__How to complete this task__
Exact reproduction of the listing is required. Pictures are not reproduced.

__Data block__
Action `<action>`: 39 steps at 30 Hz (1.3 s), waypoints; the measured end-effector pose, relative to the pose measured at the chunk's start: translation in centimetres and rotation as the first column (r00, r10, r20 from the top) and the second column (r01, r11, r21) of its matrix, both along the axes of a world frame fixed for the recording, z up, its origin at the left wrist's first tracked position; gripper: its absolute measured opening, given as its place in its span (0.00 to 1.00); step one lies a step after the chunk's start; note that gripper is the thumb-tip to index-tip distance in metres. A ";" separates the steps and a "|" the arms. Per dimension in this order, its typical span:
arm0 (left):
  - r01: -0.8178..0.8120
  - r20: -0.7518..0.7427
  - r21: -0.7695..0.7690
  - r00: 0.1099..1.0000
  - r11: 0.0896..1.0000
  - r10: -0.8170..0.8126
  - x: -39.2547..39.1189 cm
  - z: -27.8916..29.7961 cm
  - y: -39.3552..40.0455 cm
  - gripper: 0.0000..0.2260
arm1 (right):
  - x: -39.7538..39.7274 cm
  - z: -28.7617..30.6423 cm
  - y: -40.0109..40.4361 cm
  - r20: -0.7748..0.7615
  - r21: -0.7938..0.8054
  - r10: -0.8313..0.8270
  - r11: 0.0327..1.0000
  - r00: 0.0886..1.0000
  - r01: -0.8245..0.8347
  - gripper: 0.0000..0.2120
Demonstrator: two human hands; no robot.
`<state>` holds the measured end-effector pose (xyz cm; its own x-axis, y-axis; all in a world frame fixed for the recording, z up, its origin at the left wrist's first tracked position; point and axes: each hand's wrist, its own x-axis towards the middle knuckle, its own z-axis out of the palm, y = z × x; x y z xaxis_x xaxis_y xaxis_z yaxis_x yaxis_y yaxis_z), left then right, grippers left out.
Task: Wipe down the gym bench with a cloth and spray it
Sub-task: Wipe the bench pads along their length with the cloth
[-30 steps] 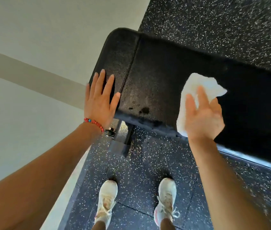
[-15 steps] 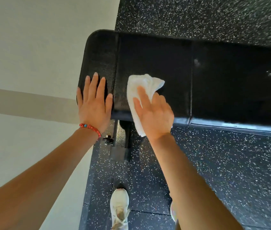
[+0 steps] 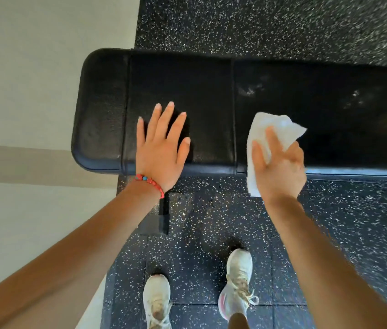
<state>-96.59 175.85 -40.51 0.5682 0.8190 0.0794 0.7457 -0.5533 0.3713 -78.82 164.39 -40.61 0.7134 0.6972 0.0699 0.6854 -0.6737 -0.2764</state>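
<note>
The long black padded vinyl gym bench (image 3: 187,91) ran across the view from left to right, its rounded end at the left near the pale wall (image 3: 33,67). The person's left hand (image 3: 161,148) lay flat on the near part of the bench's top, fingers straight and spread, grasping nothing; a red beaded bracelet (image 3: 151,181) circled that wrist. To the right, the person's right hand (image 3: 280,167) gripped a crumpled white cloth (image 3: 268,129) at the bench's near edge, with the thumb and first finger laid over the cloth and the other fingers curled round it. The cloth's upper part rested against the bench top, and its lower end hung past the edge over the black speckled rubber floor (image 3: 353,222). A few pale smears showed on the bench surface further right. Below, two white laced trainers (image 3: 237,281) stood on the floor tiles, and a dark metal bench foot (image 3: 157,222) showed under the left wrist.
</note>
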 end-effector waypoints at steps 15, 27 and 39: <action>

__Exercise result__
Action `<action>`: 39 steps at 30 Hz (1.3 s), waypoints; the measured end-effector pose, relative to the pose measured at the chunk's start: translation in centimetres and rotation as the first column (r00, r10, r20 from the top) and the second column (r01, r11, r21) of its matrix, both along the axes of a world frame fixed for the recording, z up, its origin at the left wrist's first tracked position; gripper: its absolute measured opening, given as its place in its span (0.00 to 1.00); step one lies a step after the chunk's start; note that gripper is the thumb-tip to index-tip distance in metres. A ";" separates the steps and a "|" the arms. Per dimension in this order, its typical span:
arm0 (left):
  - r01: -0.8178..0.8120
  - r20: -0.7518..0.7427
  - r21: -0.7695..0.7690
  - r00: 0.1099..1.0000
  - r11: 0.0896..1.0000
  - r10: -0.8170..0.8126
  - x: -39.2547..39.1189 cm
  - z: -27.8916..29.7961 cm
  - y: -39.3552..40.0455 cm
  - gripper: 0.0000..0.2260
arm1 (right):
  - x: -39.7538..39.7274 cm
  - z: -28.7617..30.6423 cm
  - y: -40.0109..40.4361 cm
  - r20: -0.7748..0.7615
  - r21: -0.7938..0.8054
  - r10: -0.8313..0.8270
  - r11: 0.0327..1.0000
  - r00: 0.0886..1.0000
  - r01: -0.8245..0.8347
  - gripper: 0.0000..0.2120
Demonstrator: two human hands; no robot.
`<state>` holds the measured end-effector pose (xyz cm; its own x-axis, y-axis; all in a world frame fixed for the recording, z up, its origin at the left wrist's first tracked position; point and axes: each hand's wrist, its own x-axis towards the middle knuckle, its own z-axis out of the palm, y = z × x; x y z xaxis_x xaxis_y xaxis_z yaxis_x yaxis_y yaxis_z), left then right, grippers left out.
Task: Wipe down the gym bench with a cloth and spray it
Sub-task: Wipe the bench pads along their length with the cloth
[-30 steps] 
[-15 steps] 
[+0 steps] 
<state>-96.59 175.85 -40.51 0.5682 0.8190 0.0794 0.7457 -0.5533 0.3713 -78.82 164.39 -40.61 0.7134 0.6972 0.0699 0.6854 -0.6737 -0.2764</state>
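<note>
The long black padded vinyl gym bench (image 3: 187,91) ran across the view from left to right, its rounded end at the left near the pale wall (image 3: 33,67). The person's left hand (image 3: 161,148) lay flat on the near part of the bench's top, fingers straight and spread, grasping nothing; a red beaded bracelet (image 3: 151,181) circled that wrist. To the right, the person's right hand (image 3: 280,167) gripped a crumpled white cloth (image 3: 268,129) at the bench's near edge, with the thumb and first finger laid over the cloth and the other fingers curled round it. The cloth's upper part rested against the bench top, and its lower end hung past the edge over the black speckled rubber floor (image 3: 353,222). A few pale smears showed on the bench surface further right. Below, two white laced trainers (image 3: 237,281) stood on the floor tiles, and a dark metal bench foot (image 3: 157,222) showed under the left wrist.
</note>
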 end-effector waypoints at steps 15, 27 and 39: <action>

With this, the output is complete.